[Requirement]
Show me each line of the listing below where the word "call" appears.

********************

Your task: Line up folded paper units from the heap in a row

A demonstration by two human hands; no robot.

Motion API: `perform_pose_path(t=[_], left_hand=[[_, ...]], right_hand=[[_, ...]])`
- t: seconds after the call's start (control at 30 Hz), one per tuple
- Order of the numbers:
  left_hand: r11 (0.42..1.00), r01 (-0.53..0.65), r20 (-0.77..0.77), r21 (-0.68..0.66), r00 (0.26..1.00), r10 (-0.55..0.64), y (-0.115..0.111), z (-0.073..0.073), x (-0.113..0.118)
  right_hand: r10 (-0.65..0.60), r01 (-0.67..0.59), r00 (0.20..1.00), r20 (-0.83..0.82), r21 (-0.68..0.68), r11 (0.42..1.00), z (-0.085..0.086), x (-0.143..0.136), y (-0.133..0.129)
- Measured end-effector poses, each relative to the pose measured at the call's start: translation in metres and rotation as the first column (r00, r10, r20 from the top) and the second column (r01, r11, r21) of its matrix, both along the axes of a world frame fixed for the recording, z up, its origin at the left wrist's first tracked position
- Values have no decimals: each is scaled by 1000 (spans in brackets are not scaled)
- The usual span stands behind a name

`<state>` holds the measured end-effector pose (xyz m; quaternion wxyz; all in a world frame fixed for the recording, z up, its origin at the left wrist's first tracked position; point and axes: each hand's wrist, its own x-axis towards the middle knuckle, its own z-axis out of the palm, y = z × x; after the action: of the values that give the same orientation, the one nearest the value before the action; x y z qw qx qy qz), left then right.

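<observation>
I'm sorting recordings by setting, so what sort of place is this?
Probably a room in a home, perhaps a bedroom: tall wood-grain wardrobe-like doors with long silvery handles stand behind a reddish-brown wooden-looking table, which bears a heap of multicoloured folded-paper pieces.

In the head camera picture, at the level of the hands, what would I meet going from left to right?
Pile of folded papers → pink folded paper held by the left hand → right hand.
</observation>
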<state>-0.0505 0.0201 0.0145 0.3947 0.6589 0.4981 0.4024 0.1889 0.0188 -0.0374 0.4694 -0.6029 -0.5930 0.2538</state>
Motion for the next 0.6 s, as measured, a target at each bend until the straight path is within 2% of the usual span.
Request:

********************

[Exercise solution]
- t: seconds after the call's start (control at 30 Hz), one per tuple
- Measured end-effector poses, each relative to the pose measured at the call's start: translation in metres and rotation as the first column (r00, r10, r20 from the top) and the second column (r01, r11, r21) of its matrix, both along the axes of a world frame fixed for the recording, z up, its origin at the left wrist's first tracked position

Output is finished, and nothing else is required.